Why? Because it’s very difficult to turn a big successful legacy without making less money doing so. Shareholders aren’t averse to change per se, they’re just averse to not making as much money today as they did yesterday, and that always gets in the way of change.
When owners expect last year’s return plus 5% they’re not loving a turnaround story delivering less than the year before or the year before that. This is what fossil fuel companies have faced the past 30 years. When you’re one of a handful of established players like a big 4 bank or major supermarket, who’s volunteering to do the right thing first? Like musical chairs you’ll lose your seat and be out of the game. When it’s all about the money there’s no incentive to blink and give up your spot in that race. That’s a big problem and this race needs to change from making the most money into saving our skins..
It’s also why the legacy private sector is where we see most purpose shenanigans. We shouldn’t be too shocked or surprised to see purpose mishandled and abused by the bigger, older, successful brands.
It’s a matter of circumstance. Imagine you’re a legacy company marketer; you’d want to be part of the new purpose wave, you’d want to do something to stay in frame. It begins with best intent, but little can save it from at best missing the point, and at worst being ridiculed. Every legacy brand is one bad creative meeting away from another Kendall Jenner Pepsi ad.
Somewhere along the line the detachment and clear thinking that usually spots a mistake somehow left the building. I’d like to think that’s where agencies can help. I don’t think it’s complicated, it’s just delicate. The public’s bullshit meters are innately configured to spot when purpose is just the craving for spotlight and profit by another name. Just because purpose is today’s new black doesn’t make its bullshit smell any different.

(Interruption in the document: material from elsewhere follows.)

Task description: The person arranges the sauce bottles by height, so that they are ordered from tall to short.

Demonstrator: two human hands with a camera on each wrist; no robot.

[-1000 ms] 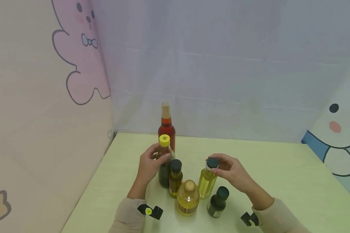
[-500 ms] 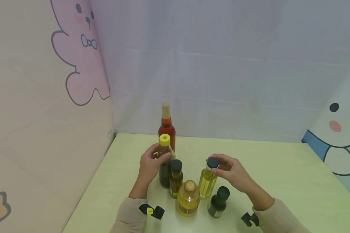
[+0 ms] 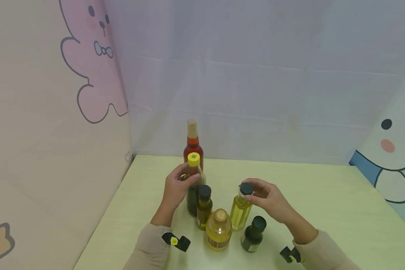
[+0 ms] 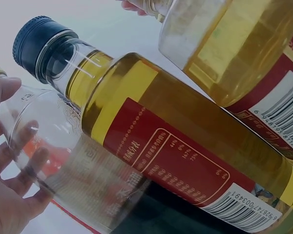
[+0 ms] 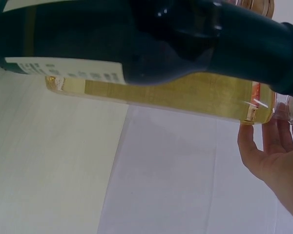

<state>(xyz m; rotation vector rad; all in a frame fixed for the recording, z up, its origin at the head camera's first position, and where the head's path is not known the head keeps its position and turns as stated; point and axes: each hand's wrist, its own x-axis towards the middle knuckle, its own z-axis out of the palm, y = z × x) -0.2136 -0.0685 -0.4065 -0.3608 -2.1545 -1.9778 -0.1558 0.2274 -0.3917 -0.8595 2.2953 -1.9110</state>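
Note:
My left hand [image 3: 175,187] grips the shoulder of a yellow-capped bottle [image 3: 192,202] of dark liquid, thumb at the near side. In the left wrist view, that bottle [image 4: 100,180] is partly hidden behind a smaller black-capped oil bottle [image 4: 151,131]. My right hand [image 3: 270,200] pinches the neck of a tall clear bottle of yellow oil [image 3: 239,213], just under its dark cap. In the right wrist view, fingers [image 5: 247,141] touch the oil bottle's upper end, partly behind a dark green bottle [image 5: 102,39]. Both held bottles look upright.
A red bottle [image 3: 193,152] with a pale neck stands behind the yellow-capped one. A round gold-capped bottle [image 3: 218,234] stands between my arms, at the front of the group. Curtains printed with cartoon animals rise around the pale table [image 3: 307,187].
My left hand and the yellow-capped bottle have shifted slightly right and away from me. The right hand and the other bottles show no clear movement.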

At the heart is responsibility. Companies don’t operate with their head in the sand, they know what’s happening around them. Flirting with purpose as a diversion from taking responsibility is a weakness, a disregarding abuse of license to operate. Thankfully it’s going to be treated that way by the public and be self-fulfilling over time. But agencies mustn’t get caught in the middle today.

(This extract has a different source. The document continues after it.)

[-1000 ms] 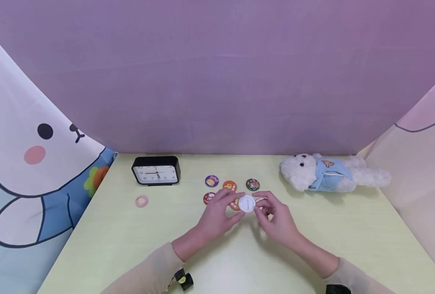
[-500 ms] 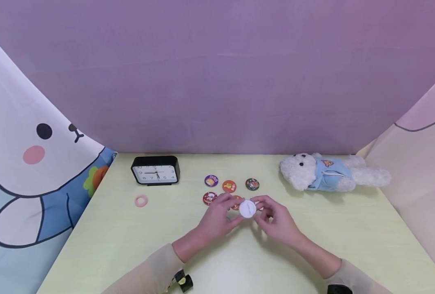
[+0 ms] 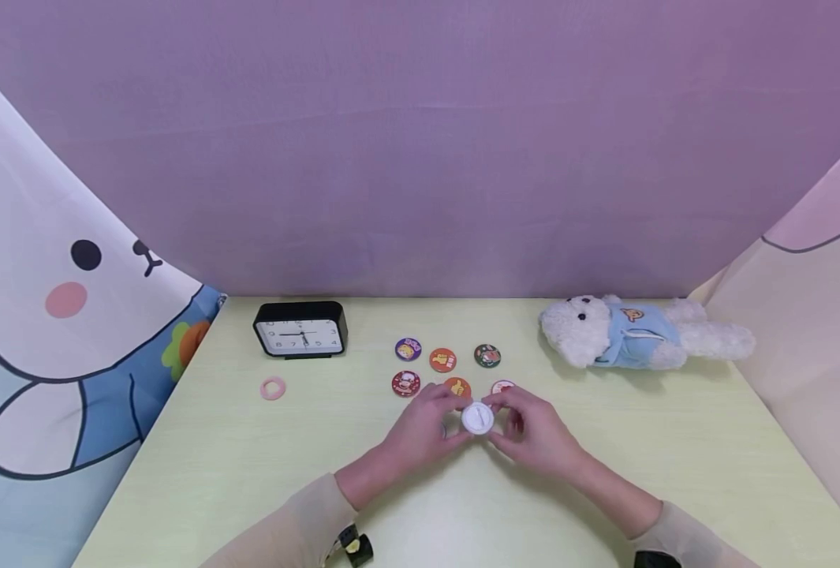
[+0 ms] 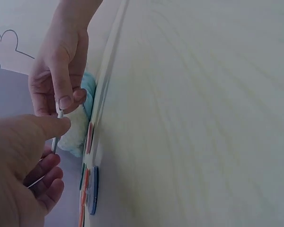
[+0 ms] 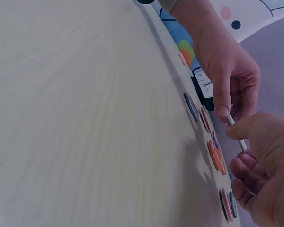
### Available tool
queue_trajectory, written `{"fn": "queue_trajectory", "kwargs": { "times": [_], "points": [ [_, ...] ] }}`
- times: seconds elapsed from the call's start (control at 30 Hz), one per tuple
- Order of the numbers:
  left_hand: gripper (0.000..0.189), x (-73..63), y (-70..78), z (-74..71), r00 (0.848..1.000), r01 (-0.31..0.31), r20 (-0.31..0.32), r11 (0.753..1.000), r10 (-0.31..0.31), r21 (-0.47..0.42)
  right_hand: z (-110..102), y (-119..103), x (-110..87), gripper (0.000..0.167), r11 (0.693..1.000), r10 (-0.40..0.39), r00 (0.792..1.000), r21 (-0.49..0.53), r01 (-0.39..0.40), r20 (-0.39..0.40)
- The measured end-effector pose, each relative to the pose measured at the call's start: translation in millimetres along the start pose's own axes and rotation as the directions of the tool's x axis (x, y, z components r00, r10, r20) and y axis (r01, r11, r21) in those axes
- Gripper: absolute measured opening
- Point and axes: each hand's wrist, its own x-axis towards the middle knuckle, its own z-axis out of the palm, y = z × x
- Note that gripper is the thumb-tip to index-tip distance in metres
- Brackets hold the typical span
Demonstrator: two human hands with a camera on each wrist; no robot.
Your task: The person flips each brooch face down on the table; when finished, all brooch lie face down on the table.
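Note:
A round badge, its white back with a thin line across it facing up, is held between both hands above the table. My left hand pinches its left edge between thumb and fingers. On the opposite edge my right hand pinches it the same way. Edge-on, the badge looks thin in the right wrist view. Just beyond the hands lie an orange badge and a white-and-red badge, the latter partly hidden by the right hand. A red badge is left of them.
Farther back lie a purple badge, another orange badge and a dark green badge. A black clock stands at the back left, with a pink ring before it. At the back right lies a plush toy in blue.
Both hands have moved the badge a little nearer the person, uncovering more of the badges behind. Its white back stays in view. The other things on the table have not moved.

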Motion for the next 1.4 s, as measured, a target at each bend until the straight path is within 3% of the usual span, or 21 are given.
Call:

That’s why we owe it to clients and to ourselves to speak our minds respectfully and say no. In free market economic theory it’s the government’s role to step in, regulating where laws and loopholes let companies get away with destruction. In real life it’s a tall order for governments, especially Australia’s to do that job, and it’s why the rest of us must step in and hold business to account and scrutinise their license to operate. Just because we work in an agency and serve commercial clients, and government included, doesn’t absolve our own responsibility. We’ve a job to do like everyone else.
In helping guide brands in this Wild West of purpose, exercising objective thinking is key. Every brand is different, in its history, specialism, successes and failures, and in every way that it’s run. With a better understanding of what’s really going on you can weigh up whether purpose-driven marketing is warranted, because sadly too many times it just isn’t.